TASK DESCRIPTION
Copy the listing exactly as given. Omit every picture.
------
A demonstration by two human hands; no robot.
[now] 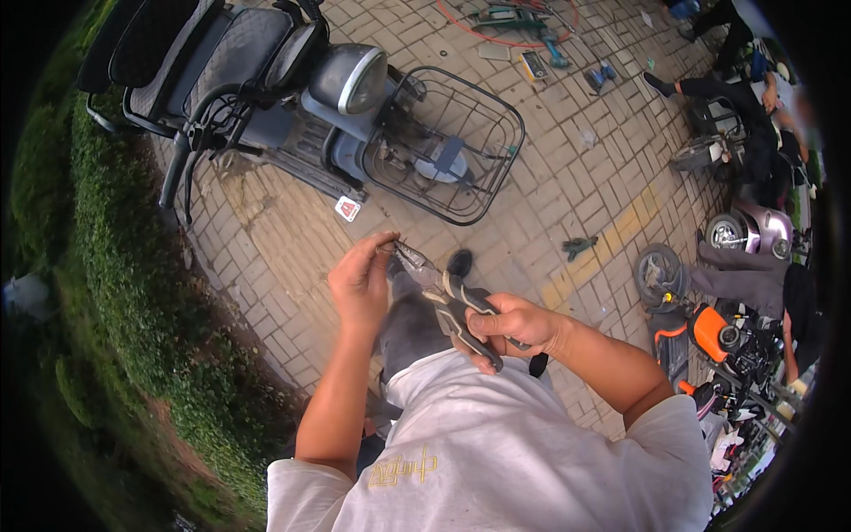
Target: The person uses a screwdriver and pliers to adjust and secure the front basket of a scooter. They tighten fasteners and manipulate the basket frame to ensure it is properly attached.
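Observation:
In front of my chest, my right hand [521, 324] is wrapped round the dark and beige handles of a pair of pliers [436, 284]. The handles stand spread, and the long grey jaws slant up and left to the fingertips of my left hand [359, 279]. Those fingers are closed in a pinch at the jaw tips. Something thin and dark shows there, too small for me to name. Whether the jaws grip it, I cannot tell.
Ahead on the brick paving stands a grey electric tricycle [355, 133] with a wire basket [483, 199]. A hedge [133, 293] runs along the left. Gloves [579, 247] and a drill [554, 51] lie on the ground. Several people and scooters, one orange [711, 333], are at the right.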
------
EXERCISE ANSWER
A demonstration by two human hands; no robot.
[now] 
Target: The person uses a screwdriver and pliers to adjust and secure the front basket of a scooter. They tighten fasteners and manipulate the basket frame to ensure it is properly attached.
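Observation:
In front of my chest, my right hand [521, 324] is wrapped round the dark and beige handles of a pair of pliers [436, 284]. The handles stand spread, and the long grey jaws slant up and left to the fingertips of my left hand [359, 279]. Those fingers are closed in a pinch at the jaw tips. Something thin and dark shows there, too small for me to name. Whether the jaws grip it, I cannot tell.
Ahead on the brick paving stands a grey electric tricycle [355, 133] with a wire basket [483, 199]. A hedge [133, 293] runs along the left. Gloves [579, 247] and a drill [554, 51] lie on the ground. Several people and scooters, one orange [711, 333], are at the right.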

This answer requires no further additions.